Médias régionaux : loin du paradis, mais toujours vivants

Les entreprises médiatiques vivent des transformations profondes, engendrées en partie par le déplacement des revenus publicitaires vers les géants du numérique. Marc-Noël Ouellette, copropriétaire d’icimédias, qui compte 21 hebdomadaires, dont La Nouvelle Union et L’Avenir de L’Érable, indique que même si tout n’est pas rose dans le secteur, les journaux locaux demeurent indispensables.

«Ce que l’on déplore, c’est que même des institutions publiques, des municipalités, des MRC et la province transfèrent une trop grande proportion de leurs dépenses publicitaires vers des organisations qui ne paient ni impôts ni taxes au Canada», commence-t-il.

Une fois ce constat émis, il rappelle le rôle crucial des hebdos régionaux. Selon lui, le désert journalistique, c’est-à-dire l’absence de journaliste soumis à un code de déontologie et affecté à une région donnée, pourrait s’avérer catastrophique. «S’il y a un accident de train, il y aura une couverture nationale. Mais sans la couverture régulière et quotidienne de ce qui se passe dans nos régions, cela crée un vide», de dire M. Ouellette. Un conflit entre deux entités, comme une municipalité et une commission scolaire, exemplifie-t-il, pourrait n’être connu que par la voie de communiqués diffusés sur les médias sociaux. Ainsi, impossible d’obtenir des détails impartiaux de l’affaire. «Le travail du journaliste est de défier, scruter et questionner. S’il ne se fait pas, nous avons accès à de l’information filtrée, mais pas à du journalisme», note-t-il.

Chez icimédias, l’identité visuelle des plateformes a été revue au cours des dernières années, les efforts ont été concentrés sur le contenu des journaux et l’on a décentralisé le processus décisionnel afin que la rédaction demeure à l’image des localités desservies. Le tout dans une vision quelque peu à contre-courant des manœuvres observées chez d’autres groupes de presse. Il n’en reste pas moins que les offres numériques constituent le nerf de la guerre. Une nouvelle version des sites web de ses hebdomadaires a aussi vu le jour à la fin de 2018. «Bientôt nous aurons de nouveaux produits. On veut diversifier nos offres et continuer à investir en rédaction», mentionne-t-il quant aux stratégies d’avenir de l’entreprise.

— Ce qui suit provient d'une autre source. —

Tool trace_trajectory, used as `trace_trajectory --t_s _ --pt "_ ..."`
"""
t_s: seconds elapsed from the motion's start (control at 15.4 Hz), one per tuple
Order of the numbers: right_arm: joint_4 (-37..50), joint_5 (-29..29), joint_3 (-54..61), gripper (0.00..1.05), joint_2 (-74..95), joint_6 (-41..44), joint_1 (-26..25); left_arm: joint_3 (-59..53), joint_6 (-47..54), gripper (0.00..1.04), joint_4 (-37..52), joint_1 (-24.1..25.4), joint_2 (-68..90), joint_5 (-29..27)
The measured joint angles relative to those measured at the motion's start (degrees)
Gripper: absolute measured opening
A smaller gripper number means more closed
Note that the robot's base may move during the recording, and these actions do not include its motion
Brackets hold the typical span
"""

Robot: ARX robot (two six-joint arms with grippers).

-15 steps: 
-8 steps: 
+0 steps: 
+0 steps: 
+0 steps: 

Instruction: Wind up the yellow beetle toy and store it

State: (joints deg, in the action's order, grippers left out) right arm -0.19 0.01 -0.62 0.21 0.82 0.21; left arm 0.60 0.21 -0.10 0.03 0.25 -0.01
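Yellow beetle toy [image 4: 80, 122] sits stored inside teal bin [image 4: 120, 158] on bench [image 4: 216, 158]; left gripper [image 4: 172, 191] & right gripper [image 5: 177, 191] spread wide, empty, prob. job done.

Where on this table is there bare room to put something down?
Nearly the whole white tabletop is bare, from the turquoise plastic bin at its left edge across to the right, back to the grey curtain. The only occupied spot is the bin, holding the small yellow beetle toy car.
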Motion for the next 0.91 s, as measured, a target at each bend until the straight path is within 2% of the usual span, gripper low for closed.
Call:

La réalisation de sondages auprès du lectorat représente également une façon de souligner la pertinence de ses publications. D’ailleurs, celui effectué dans la MRC d’Arthabaska en début d’année a révélé un intérêt marqué pour l’information diffusée dans La Nouvelle Union. «Ça montre que le rôle du journal et de son site web est fondamental pour la diffusion de l’information dans une région. Dans ce cas, il s’agissait de Victoriaville, mais on est convaincu que ce sera la même chose partout ailleurs. On voit un très haut degré de satisfaction du travail qui se fait dans nos journaux. Les gens s’y fient», expose M. Ouellette.

La Commission sur l’avenir des médias d’information s’amorcera le 26 août. Renel Bouchard, copropriétaire d’icimédias, sera l’un des trois représentants de l’association Hebdos Québec, qui déposera un mémoire. «Nous ferons valoir aux élus l’importance d’une presse de qualité et indépendante, en région spécialement», confirme Marc-Noël Ouellette.

Les 5 M $ accordés in extremis à Groupe Capitales Médias rassurent, d’une part, la direction d’icimédias, quoique le geste lui apparaisse inéquitable. On souhaite que, à la suite de la commission, le gouvernement s’assure que le programme mis en place s’avère juste et accessible à tous les médias écrits. «Le gouvernement ne pouvait faire autrement. Mais reste que le même groupe reçoit à nouveau tous les deniers publics», observe M. Ouellette.

Quant à sa propre entreprise, même si «ce n’est pas le paradis», l’homme d’affaires se dit satisfait de son évolution et confiant en l’avenir.